Aun siendo verdad que el sistema
fiscal argentino tiene enormes deficiencias y es incapaz de
asegurar la suficiencia recaudatoria, el problema
más grave e
inmediato de este país no
es de tipo
presupuestario sino de carencia de
divisas. Lo más preocupante no es el
déficit fiscal sino el exterior, y el quebranto en las
reservas. Por otra parte, resulta difícil hablar de ajuste cuando
el servicio financiero de la deuda representa
la mitad del
gasto público.
A lo
largo de estos
años, el déficit
fiscal se ha movido entre el
1 y el
3% del PIB, niveles muy aceptables
para una economía que se encuentra en recesión, y el stock
de deuda pública no sobrepasa el
60% del PIB, cifra inferior a la que
mantienen bastantes
naciones desarrolladas. Curiosamente,
Argentina era de los pocos
países que cumplían todos los criterios
de Maastricht.
La mayor
calamidad de Argentina ha sido tener
al frente de
su economía, como ministro,
a un prosélito y adalid del monetarismo.
Su mayor desgracia,
hacerse acreedor a que todos los
organismos internacionales y órganos de
emisión de la cultura neoliberal le
pusiesen como ejemplo para las
economías emergentes. Su enorme error, haberse mantenido
con total sumisión, al igual
que México, a los dictámenes
impuestos por la ortodoxia. Su infortunio, la Ley de
Convertibilidad y haber establecido la paridad entre el peso y el dólar.
La apreciación que en los últimos años ha
experimentado el dólar y la negativa de Argentina a devaluar, ha conducido a un
peso sobrevalorado que hundía las exportaciones e incentivaba las
importaciones, creando el consiguiente desequilibrio en la balanza de pagos;
desequilibrio que durante algún tiempo ha podido paliarse a través de las
divisas que entraban por las privatizaciones, pero que una vez terminadas éstas
han dejado al descubierto el problema.
La venta de
todas las empresas
públicas sólo ha servido para
retrasar los efectos negativos derivados de la
convertibilidad, al tiempo que
se ponían en
manos extranjeras actividades estratégicas, muchas de
ellas oligopólios naturales.
La irrealidad
del cambio oficial del peso
ha originado la especulación, en su contra, de los mercados,
con la consiguiente
evasión de capitales.

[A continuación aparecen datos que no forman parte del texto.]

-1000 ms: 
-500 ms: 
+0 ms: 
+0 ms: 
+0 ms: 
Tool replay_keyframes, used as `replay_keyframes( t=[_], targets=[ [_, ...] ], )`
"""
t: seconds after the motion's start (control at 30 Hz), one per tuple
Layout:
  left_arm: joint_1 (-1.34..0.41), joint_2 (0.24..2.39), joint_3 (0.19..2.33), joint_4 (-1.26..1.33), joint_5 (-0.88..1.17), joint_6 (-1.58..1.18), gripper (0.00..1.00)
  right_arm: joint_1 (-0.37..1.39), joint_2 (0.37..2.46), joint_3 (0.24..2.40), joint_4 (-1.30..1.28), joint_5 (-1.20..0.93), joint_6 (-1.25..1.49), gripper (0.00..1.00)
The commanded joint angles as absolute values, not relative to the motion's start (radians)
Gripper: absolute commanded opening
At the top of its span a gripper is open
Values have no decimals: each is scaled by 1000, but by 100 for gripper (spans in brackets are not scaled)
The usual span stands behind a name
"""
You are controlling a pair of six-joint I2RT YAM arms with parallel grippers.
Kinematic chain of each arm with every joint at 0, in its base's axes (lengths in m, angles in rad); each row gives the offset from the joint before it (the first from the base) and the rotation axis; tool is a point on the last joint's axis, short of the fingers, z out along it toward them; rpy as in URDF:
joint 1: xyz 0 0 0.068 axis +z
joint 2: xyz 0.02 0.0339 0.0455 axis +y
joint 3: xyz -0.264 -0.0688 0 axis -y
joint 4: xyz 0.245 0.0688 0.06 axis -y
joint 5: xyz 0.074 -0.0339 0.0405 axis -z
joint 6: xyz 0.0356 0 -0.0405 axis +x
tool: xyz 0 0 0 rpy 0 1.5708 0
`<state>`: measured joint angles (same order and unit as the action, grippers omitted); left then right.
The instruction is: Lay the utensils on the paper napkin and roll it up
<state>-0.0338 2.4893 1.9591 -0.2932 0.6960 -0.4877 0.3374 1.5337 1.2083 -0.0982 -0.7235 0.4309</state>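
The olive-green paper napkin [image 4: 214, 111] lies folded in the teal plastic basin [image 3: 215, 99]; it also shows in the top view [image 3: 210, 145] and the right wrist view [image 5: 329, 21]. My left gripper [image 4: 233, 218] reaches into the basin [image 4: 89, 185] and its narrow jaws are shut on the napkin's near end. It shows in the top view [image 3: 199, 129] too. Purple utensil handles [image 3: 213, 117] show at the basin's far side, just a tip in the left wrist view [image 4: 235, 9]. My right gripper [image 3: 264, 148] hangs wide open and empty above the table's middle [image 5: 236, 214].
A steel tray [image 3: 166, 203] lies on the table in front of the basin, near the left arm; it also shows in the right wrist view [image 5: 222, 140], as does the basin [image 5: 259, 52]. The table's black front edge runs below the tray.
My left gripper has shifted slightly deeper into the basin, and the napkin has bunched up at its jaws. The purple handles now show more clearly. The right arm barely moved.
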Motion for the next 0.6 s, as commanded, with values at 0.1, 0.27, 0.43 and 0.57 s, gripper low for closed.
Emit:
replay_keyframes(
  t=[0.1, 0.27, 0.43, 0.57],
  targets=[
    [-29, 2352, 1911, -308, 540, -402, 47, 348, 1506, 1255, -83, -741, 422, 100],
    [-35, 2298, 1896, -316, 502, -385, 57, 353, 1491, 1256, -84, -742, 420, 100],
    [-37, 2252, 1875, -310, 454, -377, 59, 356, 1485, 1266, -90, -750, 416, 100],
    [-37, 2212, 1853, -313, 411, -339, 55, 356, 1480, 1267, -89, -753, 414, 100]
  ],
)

Se
calcula que ésta ha alcanzado
en el último año una cifra
próxima al valor global de
la deuda exterior.
Antes o después, Argentina se verá obligada a devaluar su moneda, por traumático
que sea.
Domingo Cavallo ha
pretendido retornar al pasado,
resucitar el sistema de patrón oro, sólo
que sustituyendo el oro por el dólar, pero
renunciado, igual que entonces, a realizar su propia política monetaria. El
pasado se repite y los errores también. Ya nos hemos olvidado de los argumentos que Keynes utilizó tras la primera
guerra mundial, y que de la
depresión económica del 29 sólo
se pudo salir
tras el abandono por Gran
Bretaña del patrón oro en 1931, y por EEUU en 1933.